Problem with divergence in "localized" models: extreme values for Half Cauchy variables

Per “A General Method for Robust Bayesian Modeling” (Wang & Blei) we have been trying to build “localized” models to be more robust to outliers.

For these models, we replace our output variable, Out ~ TruncNorm(ϕ, 𝜎, 0, 𝒏) with a variable that has a vector of iid 𝜎’s, one per data point. In this case, we use Half Cauchy RVs for the 𝝈’s.

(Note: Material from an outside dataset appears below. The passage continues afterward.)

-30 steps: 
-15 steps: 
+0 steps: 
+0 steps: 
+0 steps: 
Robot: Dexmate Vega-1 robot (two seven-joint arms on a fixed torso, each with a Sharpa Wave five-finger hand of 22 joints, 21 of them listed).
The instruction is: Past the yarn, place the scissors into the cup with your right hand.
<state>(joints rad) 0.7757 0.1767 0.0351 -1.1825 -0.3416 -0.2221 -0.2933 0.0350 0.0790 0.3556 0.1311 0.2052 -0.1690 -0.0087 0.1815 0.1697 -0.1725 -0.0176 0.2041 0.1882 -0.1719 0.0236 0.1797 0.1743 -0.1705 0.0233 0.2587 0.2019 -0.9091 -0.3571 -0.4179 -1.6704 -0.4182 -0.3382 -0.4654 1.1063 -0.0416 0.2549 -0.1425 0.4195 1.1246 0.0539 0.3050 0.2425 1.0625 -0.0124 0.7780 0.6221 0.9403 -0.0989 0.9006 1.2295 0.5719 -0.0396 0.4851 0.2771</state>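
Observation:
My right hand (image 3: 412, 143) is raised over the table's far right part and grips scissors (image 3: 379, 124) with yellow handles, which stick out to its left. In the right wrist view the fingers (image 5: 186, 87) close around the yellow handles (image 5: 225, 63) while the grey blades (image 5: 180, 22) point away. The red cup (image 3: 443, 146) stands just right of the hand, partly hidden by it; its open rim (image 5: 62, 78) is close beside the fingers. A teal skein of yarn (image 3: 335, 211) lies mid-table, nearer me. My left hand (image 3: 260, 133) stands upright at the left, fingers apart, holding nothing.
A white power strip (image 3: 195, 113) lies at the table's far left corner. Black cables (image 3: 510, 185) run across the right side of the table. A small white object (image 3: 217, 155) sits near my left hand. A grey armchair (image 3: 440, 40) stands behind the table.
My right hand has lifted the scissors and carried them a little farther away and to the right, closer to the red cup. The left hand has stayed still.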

Our non-localized model, on some toy cases (without outliers), works fine. But to our surprise when we use the localized model on the same situation, we get divergences. When we look at the diverging points, we see 𝝈(i) values that spike up to, e.g., 500, 1500, etc.

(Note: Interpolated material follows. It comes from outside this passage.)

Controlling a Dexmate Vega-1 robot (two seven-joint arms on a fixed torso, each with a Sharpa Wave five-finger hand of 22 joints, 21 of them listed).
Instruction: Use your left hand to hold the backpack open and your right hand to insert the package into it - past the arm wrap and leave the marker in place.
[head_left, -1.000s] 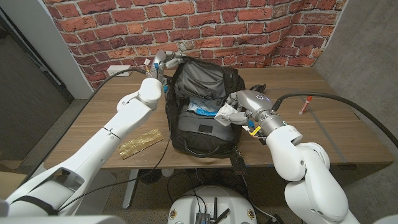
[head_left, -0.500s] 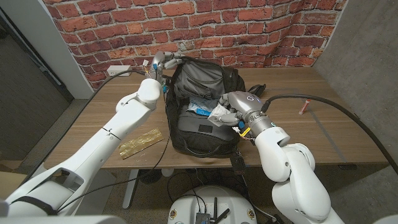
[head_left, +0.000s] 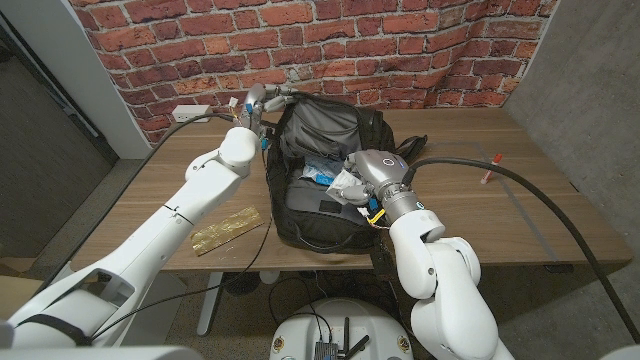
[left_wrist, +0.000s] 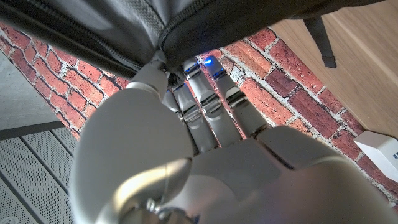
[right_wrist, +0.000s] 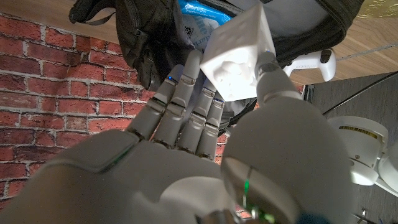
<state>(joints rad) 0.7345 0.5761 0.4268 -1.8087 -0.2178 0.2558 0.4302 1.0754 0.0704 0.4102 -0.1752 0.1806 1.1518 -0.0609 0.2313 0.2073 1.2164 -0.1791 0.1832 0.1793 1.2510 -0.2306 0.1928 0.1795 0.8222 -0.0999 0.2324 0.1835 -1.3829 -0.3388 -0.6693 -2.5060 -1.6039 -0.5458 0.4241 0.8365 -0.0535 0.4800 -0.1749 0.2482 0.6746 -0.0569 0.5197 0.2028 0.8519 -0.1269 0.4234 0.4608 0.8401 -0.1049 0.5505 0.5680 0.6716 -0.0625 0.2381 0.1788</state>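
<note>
The black backpack (head_left: 322, 205) lies open in the middle of the table. My left hand (head_left: 260, 99) grips its far rim (left_wrist: 205, 28) and holds the flap up. My right hand (head_left: 366, 172) is over the opening's right side and pinches a white package (head_left: 346, 184) between thumb and fingers. The right wrist view shows the same package (right_wrist: 239, 56) at the bag's mouth. A blue-and-white wrapped item (head_left: 318, 172), apparently the arm wrap (right_wrist: 202, 17), lies inside the bag just beyond the package. A thin red marker (head_left: 487, 170) lies on the table at the right, away from both hands.
A flat gold strip (head_left: 227, 230) lies on the table left of the backpack. A white power strip (head_left: 193, 112) sits at the back left by the brick wall. A black strap (head_left: 412, 143) trails from the bag's right side. My right arm's cable (head_left: 520, 178) arcs above the table's right part.
My right hand has carried the white package leftward, from the bag's right edge to over its opening. My left hand keeps its hold on the rim.
</note>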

That happens on toy problems, with data generated by scipy.stats.truncnorm. On the real problems, where we try to find the posterior for actual data, we get whole traces that are entirely divergent.

One other thing we note, on the toy problem, when we set the truncated normal to have a lower bound of 0 - 𝝐 instead of zero, the divergence doesn’t happen, and on the real data, we get fewer divergences.

Can anyone offer any insights here?

Just to copy the language of the paper here, the typical Bayesian model

x_i | \beta \mathop{\sim}_{\mathrm{i.i.d.}} p(x_i|\beta) \;\;\; \beta \sim p(\beta | \alpha)

is replaced wiht a hierarchical model

x_i | \beta_i \mathop{\sim} p(x_i | \beta_i) \;\;\; \beta_i \mathop{\sim}_{\mathrm{i.i.d.}} p(\beta_i | \alpha)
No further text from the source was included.